▶ Exercise aim
Print each entry in full, word for word, with no pictures in the result.

[Records from a data source]
++++++++++
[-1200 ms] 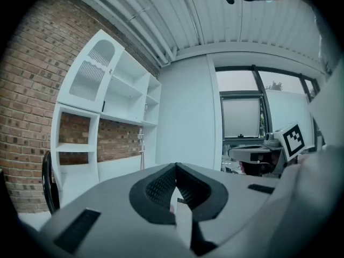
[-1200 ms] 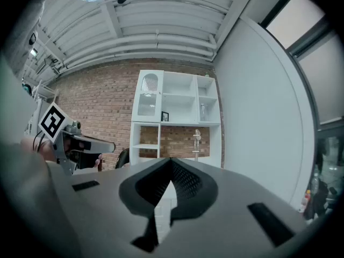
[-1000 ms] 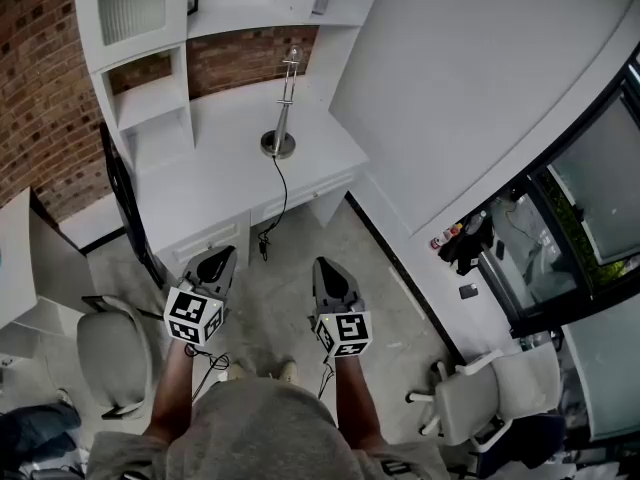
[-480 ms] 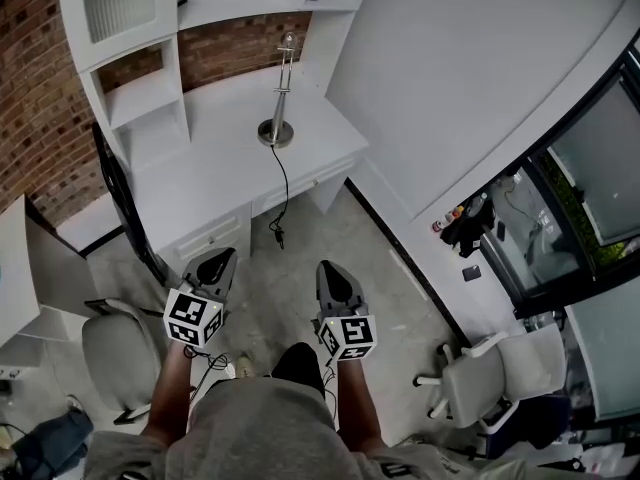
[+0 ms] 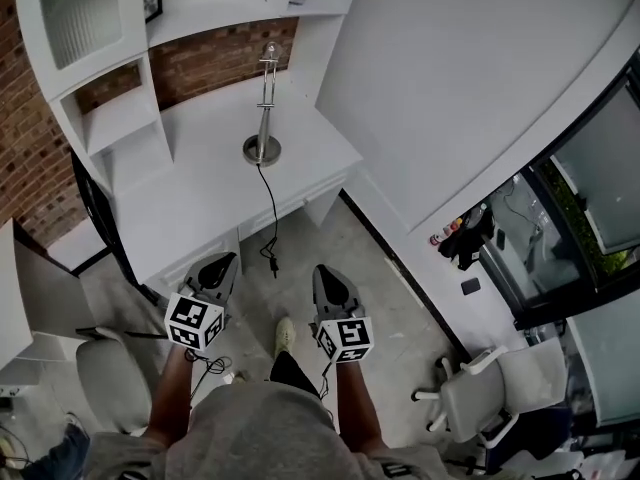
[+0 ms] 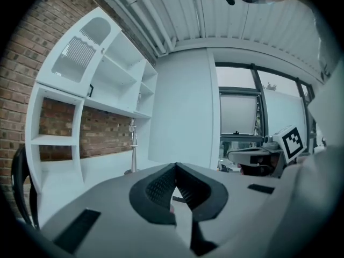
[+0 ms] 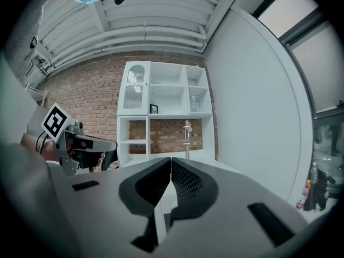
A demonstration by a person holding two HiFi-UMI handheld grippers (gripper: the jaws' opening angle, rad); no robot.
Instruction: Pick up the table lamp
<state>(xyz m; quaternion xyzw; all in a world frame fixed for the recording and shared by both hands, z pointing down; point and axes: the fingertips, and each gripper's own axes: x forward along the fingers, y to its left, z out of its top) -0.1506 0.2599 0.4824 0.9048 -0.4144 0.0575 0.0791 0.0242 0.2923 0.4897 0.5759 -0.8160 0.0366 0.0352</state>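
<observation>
Silver, slim and metal: table lamp [image 5: 264, 108] in the head view. Stands upright on its round base near the back of the white table [image 5: 190, 193], just in front of the red brick wall [image 5: 215, 58]. Thin black cord [image 5: 272, 206] from the base across the table, hanging over the front edge toward the grey concrete floor [image 5: 300, 248]. Tall white shelf unit [image 5: 100, 28] above and to the left of the table. Low in that view, grey left gripper [image 5: 223, 259] and grey right gripper [image 5: 321, 269] side by side over the floor, both pointing toward the table, well apart from the table lamp, each with its marker cube at the rear. White office chair [image 5: 480, 398] at lower right.

Left gripper view: left gripper [image 6: 174, 166] with jaws pressed together, nothing between them. Table lamp [image 6: 133, 149] far ahead on the table, left of the jaw tips. Right gripper [image 6: 269, 156] at the right edge.

Right gripper view: right gripper [image 7: 171, 161] likewise closed tight and empty. Table lamp [image 7: 187, 138] small, just above and right of the jaw tips, in front of the brick wall, below the shelf unit [image 7: 161, 90]. Left gripper [image 7: 80, 144] at the left.
</observation>
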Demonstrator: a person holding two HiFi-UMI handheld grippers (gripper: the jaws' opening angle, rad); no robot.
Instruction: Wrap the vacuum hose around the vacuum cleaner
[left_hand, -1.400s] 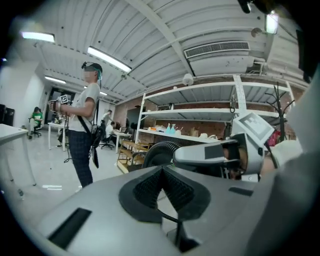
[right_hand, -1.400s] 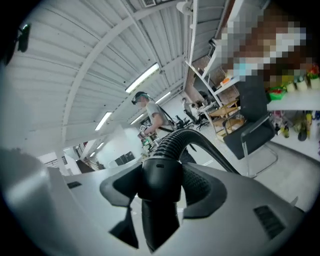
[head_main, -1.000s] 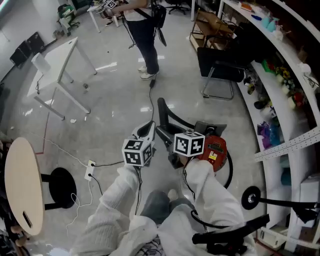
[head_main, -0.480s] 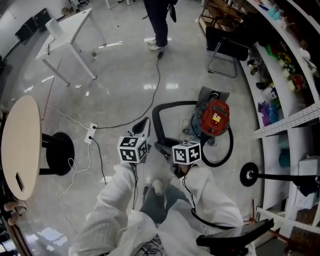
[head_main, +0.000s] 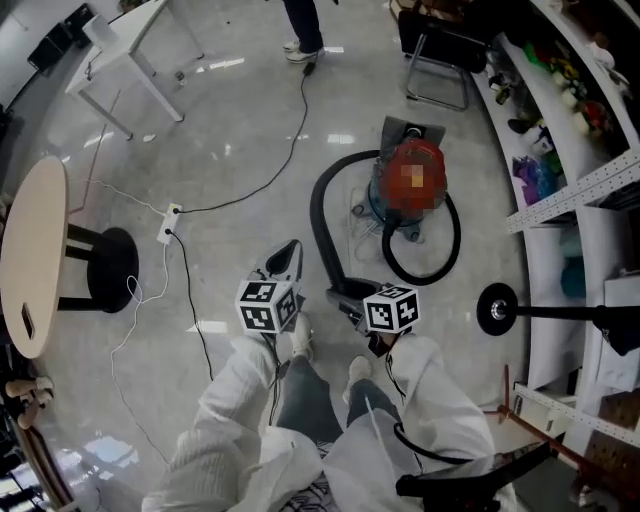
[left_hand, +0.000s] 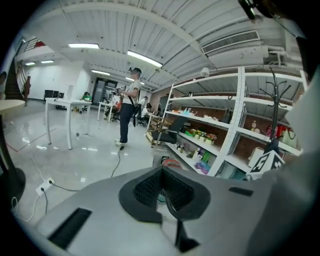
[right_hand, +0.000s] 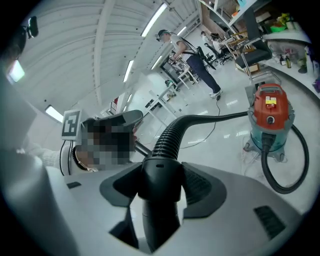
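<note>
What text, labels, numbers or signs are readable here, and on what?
No readable words or numbers.
Yellow label on the vacuum cleaner: too small to read.
Left gripper and right gripper cubes: square marker patterns only.

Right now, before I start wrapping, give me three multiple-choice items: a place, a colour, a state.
1. Where does the vacuum cleaner stand? A on the round table; B on the floor beside the shelves; C on the white table.
2. What colour is its top? A yellow; B white; C red.
3. What is the right hand-held gripper doing? A open, empty; B shut on the vacuum hose; C shut on a power cord.
Answers: B, it sits on the floor by the shelves; C, its lid shows red; B, its jaws clamp the hose's cuff.
</note>
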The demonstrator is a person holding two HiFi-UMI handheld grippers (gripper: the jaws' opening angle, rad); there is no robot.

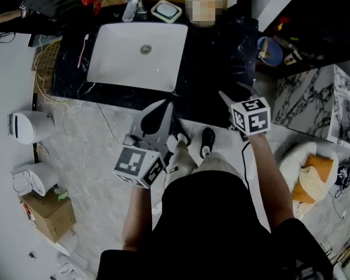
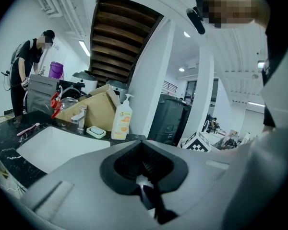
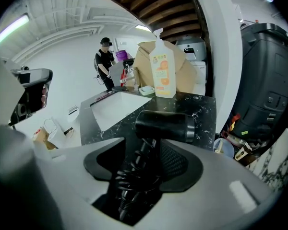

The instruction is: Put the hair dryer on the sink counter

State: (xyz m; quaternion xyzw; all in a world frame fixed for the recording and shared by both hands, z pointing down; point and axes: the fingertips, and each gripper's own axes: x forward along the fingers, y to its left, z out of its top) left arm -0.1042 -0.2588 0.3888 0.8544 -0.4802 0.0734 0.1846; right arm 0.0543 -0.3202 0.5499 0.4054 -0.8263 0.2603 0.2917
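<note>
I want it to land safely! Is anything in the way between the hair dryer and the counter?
Nothing visible is. The right tool grips the hair dryer by its handle, and the dark counter beside the sink looks bare there. The soap bottle stands farther back.

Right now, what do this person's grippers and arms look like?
The left gripper and right gripper both have smooth light-grey bodies whose jaws taper forward. The jaws are lined inside with black ribbed pads. Each gripper carries a white cube printed with black square markers. The forearms are bare, and the person wears a black top.
</note>
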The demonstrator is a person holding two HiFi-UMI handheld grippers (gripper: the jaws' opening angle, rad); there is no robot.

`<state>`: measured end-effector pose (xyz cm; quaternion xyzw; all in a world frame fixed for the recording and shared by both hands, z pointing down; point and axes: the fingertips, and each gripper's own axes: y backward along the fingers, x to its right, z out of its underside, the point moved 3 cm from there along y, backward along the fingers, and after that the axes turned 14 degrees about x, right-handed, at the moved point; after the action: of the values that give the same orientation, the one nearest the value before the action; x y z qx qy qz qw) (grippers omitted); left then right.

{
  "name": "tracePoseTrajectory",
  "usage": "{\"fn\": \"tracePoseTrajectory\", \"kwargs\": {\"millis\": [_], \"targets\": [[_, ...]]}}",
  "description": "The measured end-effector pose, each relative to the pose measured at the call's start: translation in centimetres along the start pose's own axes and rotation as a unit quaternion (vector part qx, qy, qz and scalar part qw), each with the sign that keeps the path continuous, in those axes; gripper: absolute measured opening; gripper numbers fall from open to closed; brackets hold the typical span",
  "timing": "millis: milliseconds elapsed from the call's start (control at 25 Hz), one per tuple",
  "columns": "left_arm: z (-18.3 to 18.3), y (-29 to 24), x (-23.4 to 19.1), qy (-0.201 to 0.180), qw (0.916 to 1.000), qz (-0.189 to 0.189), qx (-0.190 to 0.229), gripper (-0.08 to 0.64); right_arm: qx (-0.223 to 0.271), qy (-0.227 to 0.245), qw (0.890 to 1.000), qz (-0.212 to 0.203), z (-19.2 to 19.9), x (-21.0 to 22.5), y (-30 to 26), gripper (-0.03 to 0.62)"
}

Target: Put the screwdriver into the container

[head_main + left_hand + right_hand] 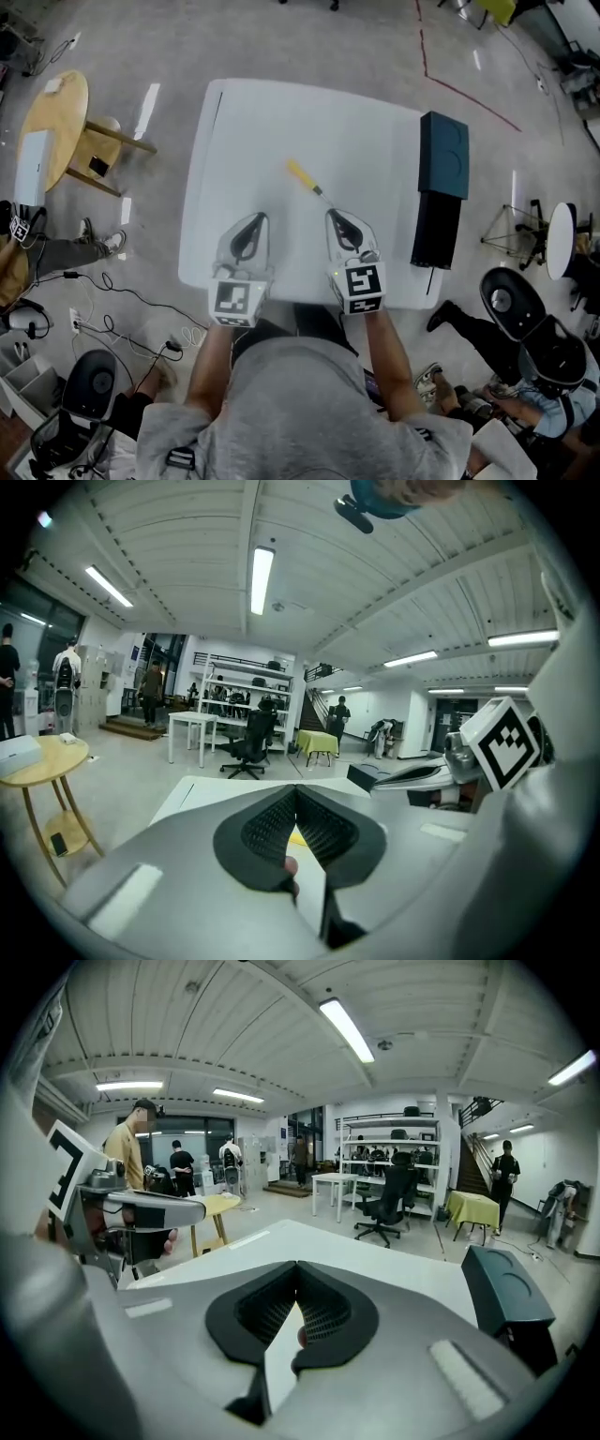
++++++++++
▶ Completed exercise
[-1200 ms] 
[-1200 ms] 
[-1000 ms] 
[-480 ms] 
[+0 ms] 
[+0 ms] 
[+0 ms] 
A demonstration by a person holding two HiFi-UMI handheld grippers (gripper: the jaws' opening angle, rad); no robot.
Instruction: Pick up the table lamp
<state>(xyz m; quaternion xyzw; all in a world frame fixed for the recording and shared by both hands, z pointing down; point and axes: the fingertips, and each gripper's own axes: x forward along the fingers, y to its left, z out of its top) -0.1506 0.2599 0.4824 0.9048 -0.4144 0.0575 0.0791 0.0242 0.2923 0.4897 0.5759 -0.8160 0.0366 0.0352</state>
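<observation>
Silver, slim and metal: table lamp [image 5: 264, 108] in the head view. Stands upright on its round base near the back of the white table [image 5: 190, 193], just in front of the red brick wall [image 5: 215, 58]. Thin black cord [image 5: 272, 206] from the base across the table, hanging over the front edge toward the grey concrete floor [image 5: 300, 248]. Tall white shelf unit [image 5: 100, 28] above and to the left of the table. Low in that view, grey left gripper [image 5: 223, 259] and grey right gripper [image 5: 321, 269] side by side over the floor, both pointing toward the table, well apart from the table lamp, each with its marker cube at the rear. White office chair [image 5: 480, 398] at lower right.

Left gripper view: left gripper [image 6: 174, 166] with jaws pressed together, nothing between them. Table lamp [image 6: 133, 149] far ahead on the table, left of the jaw tips. Right gripper [image 6: 269, 156] at the right edge.

Right gripper view: right gripper [image 7: 171, 161] likewise closed tight and empty. Table lamp [image 7: 187, 138] small, just above and right of the jaw tips, in front of the brick wall, below the shelf unit [image 7: 161, 90]. Left gripper [image 7: 80, 144] at the left.
</observation>
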Demonstrator: a person holding two HiFi-UMI handheld grippers (gripper: the jaws' opening angle, rad); no robot.
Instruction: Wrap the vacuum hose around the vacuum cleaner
[left_hand, -1.400s] 
[right_hand, -1.400s] 
[head_main, -1.000s] 
[head_main, -0.480s] 
[head_main, +0.000s] 
[left_hand, +0.000s] 
[right_hand, +0.000s] 
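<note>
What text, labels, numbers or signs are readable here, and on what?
No readable words or numbers.
Yellow label on the vacuum cleaner: too small to read.
Left gripper and right gripper cubes: square marker patterns only.

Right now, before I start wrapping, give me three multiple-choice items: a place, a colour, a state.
1. Where does the vacuum cleaner stand? A on the round table; B on the floor beside the shelves; C on the white table.
2. What colour is its top? A yellow; B white; C red.
3. What is the right hand-held gripper doing? A open, empty; B shut on the vacuum hose; C shut on a power cord.
Answers: B, it sits on the floor by the shelves; C, its lid shows red; B, its jaws clamp the hose's cuff.
</note>
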The demonstrator is a person holding two HiFi-UMI handheld grippers (gripper: the jaws' opening angle, rad); there is no robot.


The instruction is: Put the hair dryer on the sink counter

State: (xyz m; quaternion xyzw; all in a world frame fixed for the recording and shared by both hands, z pointing down; point and axes: the fingertips, and each gripper's own axes: x forward along the fingers, y to its left, z out of its top) left arm -0.1042 -0.2588 0.3888 0.8544 -0.4802 0.0734 0.1846; right arm 0.0543 -0.3202 0.5499 0.4054 -0.8263 0.2603 0.2917
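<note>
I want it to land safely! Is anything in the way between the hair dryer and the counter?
Nothing visible is. The right tool grips the hair dryer by its handle, and the dark counter beside the sink looks bare there. The soap bottle stands farther back.

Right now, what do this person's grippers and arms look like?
The left gripper and right gripper both have smooth light-grey bodies whose jaws taper forward. The jaws are lined inside with black ribbed pads. Each gripper carries a white cube printed with black square markers. The forearms are bare, and the person wears a black top.
</note>
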The demonstrator is a person holding two HiFi-UMI handheld grippers (gripper: the jaws' opening angle, rad); there is no robot.

`<state>`: measured end-effector pose (xyz cm; quaternion xyzw; all in a world frame fixed for the recording and shared by both hands, z pointing down; point and axes: the fingertips, and each gripper's own axes: y backward along the fingers, x to its right, z out of its underside, the point moved 3 cm from there along y, backward along the fingers, and after that the axes turned 14 degrees about x, right-handed, at the moved point; after the action: of the values that give the same orientation, the one nearest the value before the action; x y z qx qy qz qw) (grippers omitted); left then right.

{
  "name": "tracePoseTrajectory",
  "usage": "{\"fn\": \"tracePoseTrajectory\", \"kwargs\": {\"millis\": [_], \"targets\": [[_, ...]]}}",
  "description": "The measured end-effector pose, each relative to the pose measured at the call's start: translation in centimetres along the start pose's own axes and rotation as a unit quaternion (vector part qx, qy, qz and scalar part qw), each with the sign that keeps the path continuous, in those axes; gripper: absolute measured opening; gripper numbers fall from open to closed; brackets hold the typical span",
  "timing": "millis: milliseconds elapsed from the call's start (control at 25 Hz), one per tuple",
  "columns": "left_arm: z (-18.3 to 18.3), y (-29 to 24), x (-23.4 to 19.1), qy (-0.201 to 0.180), qw (0.916 to 1.000), qz (-0.189 to 0.189), qx (-0.190 to 0.229), gripper (-0.08 to 0.64); right_arm: qx (-0.223 to 0.271), qy (-0.227 to 0.245), qw (0.890 to 1.000), qz (-0.212 to 0.203), z (-19.2 to 19.9), x (-21.0 to 22.5), y (-30 to 26), gripper (-0.03 to 0.62)"
}

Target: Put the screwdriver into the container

[head_main + left_hand + right_hand] 

No other output is needed; the exercise is complete.